On July 31, 1866, Susan Jackson, a freedwoman living in Virginia’s Albemarle County, stood before William Tidball, Charlottesville’s agent for the Bureau of Refugees, Freedmen and Abandoned Lands. The transition out of enslavement had been difficult for Jackson. In ill health, penniless, and virtually alone, she relied on an allotment of Bureau rations to keep body and soul together.[1] But it was not her physical state that brought her to Charlottesville that day. More than a year after slavery’s collapse, Jackson had come to find the three children whom she had lost a decade earlier to the domestic slave trade. Jackson’s enslaver (whom she did not name in her complaint) had sold Fielding (then a boy of about twelve) to a Richmond slave trading firm and Priscilla (about sixteen) and Anderson (age unknown) to a Petersburg-based dealer.[2] These men had, in turn, carried the children to points unknown. Jackson laid what little information she held about them before Tidball and, through the Bureau, launched a multi-state quest for her lost family. Her efforts to find her children illustrate not only the central place family held in freedpeople’s conceptions of liberty, but also the Bureau’s methods for tracing families through the flotsam and jetsam of enslavement—and its multivalent motivations for engaging in this task.

The scraps of information to which Susan Jackson clung reflected slave commerce’s shattering impact on thousands of enslaved Virginian families. In the half century before the war, children like Fielding, Anderson, and Priscilla stood nearly a one in three chance of being sold away from their families; by the time Jackson sought them out, Virginians had funneled the equivalent of the state’s entire 1860 black population to the Cotton South, mostly via the slave trade.[3] Enslaved children internalized the possibility of sale at an early age, sometimes with traumatic effects, but cognizance of the slave trade’s omnipresence scarcely diminished the deep bonds they shared with their parents.[4] And while some families treated sale as a de facto death, others worked tirelessly to obtain information regarding those whom they had lost in anticipation of a day when they might put this knowledge to use.[5] 

For Jackson, that day came in the summer of 1866. How she learned what she conveyed to Tidball remains opaque, but she named the slave dealers who had acquired her children as well as one possible purchaser. Eberson & Smith, a Richmond slave trading partnership, had bought Fielding and sold him (Jackson believed) to a man named Glover. Petersburg’s Lew Jones had purchased Anderson and Priscilla. Of their locations, she had heard only a rumor. A South Carolina woman had told Jackson that in a Charleston hotel she had met a young woman named Priscilla who appeared to be the same age as her lost daughter.[6] Though a relatively thin reed, Jackson nevertheless had more to go on about her children than did most people in similar situations.[7] Information, however, was no guarantee of results; other freedpeople possessing similar details regularly came away from efforts to trace family members empty handed.

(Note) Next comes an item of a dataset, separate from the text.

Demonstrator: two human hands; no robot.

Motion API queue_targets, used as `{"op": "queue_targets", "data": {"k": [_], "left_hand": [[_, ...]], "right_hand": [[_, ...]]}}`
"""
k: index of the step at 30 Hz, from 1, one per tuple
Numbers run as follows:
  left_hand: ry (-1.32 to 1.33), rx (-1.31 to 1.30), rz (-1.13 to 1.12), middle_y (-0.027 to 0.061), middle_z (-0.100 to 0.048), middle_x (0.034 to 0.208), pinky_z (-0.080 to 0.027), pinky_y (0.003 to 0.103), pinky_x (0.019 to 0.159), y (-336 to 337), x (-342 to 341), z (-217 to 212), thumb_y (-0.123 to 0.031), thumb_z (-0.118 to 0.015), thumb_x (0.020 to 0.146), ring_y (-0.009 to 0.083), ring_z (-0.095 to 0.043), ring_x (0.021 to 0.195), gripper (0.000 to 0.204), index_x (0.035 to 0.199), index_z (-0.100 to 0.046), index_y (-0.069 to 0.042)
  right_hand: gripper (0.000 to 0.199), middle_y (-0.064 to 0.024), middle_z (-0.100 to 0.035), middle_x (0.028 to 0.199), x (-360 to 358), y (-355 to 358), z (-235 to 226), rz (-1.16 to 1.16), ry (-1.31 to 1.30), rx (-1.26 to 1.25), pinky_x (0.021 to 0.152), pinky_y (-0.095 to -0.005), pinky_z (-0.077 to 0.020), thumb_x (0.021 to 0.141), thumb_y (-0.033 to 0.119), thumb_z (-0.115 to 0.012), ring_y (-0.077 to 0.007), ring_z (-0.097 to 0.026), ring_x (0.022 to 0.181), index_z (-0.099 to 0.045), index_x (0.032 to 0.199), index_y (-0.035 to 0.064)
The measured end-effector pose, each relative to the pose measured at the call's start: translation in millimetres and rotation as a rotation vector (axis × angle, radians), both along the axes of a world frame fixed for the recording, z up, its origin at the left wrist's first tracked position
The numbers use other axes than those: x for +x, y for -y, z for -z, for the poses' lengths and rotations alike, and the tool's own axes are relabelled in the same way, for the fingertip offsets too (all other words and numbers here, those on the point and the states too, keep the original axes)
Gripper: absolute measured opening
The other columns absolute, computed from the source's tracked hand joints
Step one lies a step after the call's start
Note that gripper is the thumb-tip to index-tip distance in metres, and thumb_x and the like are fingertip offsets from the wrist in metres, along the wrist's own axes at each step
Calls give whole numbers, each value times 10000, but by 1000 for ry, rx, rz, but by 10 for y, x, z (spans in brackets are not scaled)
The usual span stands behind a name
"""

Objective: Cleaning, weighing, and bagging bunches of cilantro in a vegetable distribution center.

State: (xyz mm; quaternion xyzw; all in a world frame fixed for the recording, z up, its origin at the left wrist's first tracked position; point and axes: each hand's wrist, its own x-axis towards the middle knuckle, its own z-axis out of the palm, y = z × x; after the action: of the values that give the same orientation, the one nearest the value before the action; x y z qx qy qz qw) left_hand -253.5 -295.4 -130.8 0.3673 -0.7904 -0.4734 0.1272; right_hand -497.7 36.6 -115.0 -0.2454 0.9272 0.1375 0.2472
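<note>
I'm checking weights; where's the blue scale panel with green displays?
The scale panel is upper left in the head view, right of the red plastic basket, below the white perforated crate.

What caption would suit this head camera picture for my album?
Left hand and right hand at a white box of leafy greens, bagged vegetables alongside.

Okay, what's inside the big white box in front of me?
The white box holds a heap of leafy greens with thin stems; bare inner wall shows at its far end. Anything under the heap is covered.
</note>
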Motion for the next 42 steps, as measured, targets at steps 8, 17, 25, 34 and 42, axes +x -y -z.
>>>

We do not know why Jackson waited more than a year after the Civil War to seek the Bureau’s aid. Perhaps she had only recently heard of Priscilla’s possible location. Perhaps deteriorating circumstances forced her to make a desperate and painful effort. Perhaps a neighbor encouraged her to come in, someone like Simon Fleming, who filed the preceding complaint also in search of lost children. Whatever her reasons, Jackson turned to an agency both uniquely capable of such a mission and often ambivalent about pursuing it. Many Bureau agents saw the reconstruction of black families as a tangential (and often irritating) aspect of their work, preferring to focus on facilitating enslaved people’s conversion to a free labor economy. Nevertheless, as they had during the war, freedpeople could sometimes force government agents to adapt to their needs. As one officer put it, newly freed “mothers, once fully assured that the power of slavery was gone, were known to put forth almost superhuman efforts to regain their children.”[8] While freedpeople also used their own networks to pursue family members, the Bureau’s region-wide network officials offered a powerful tool for tracing them—when the agency chose to exert itself.[9]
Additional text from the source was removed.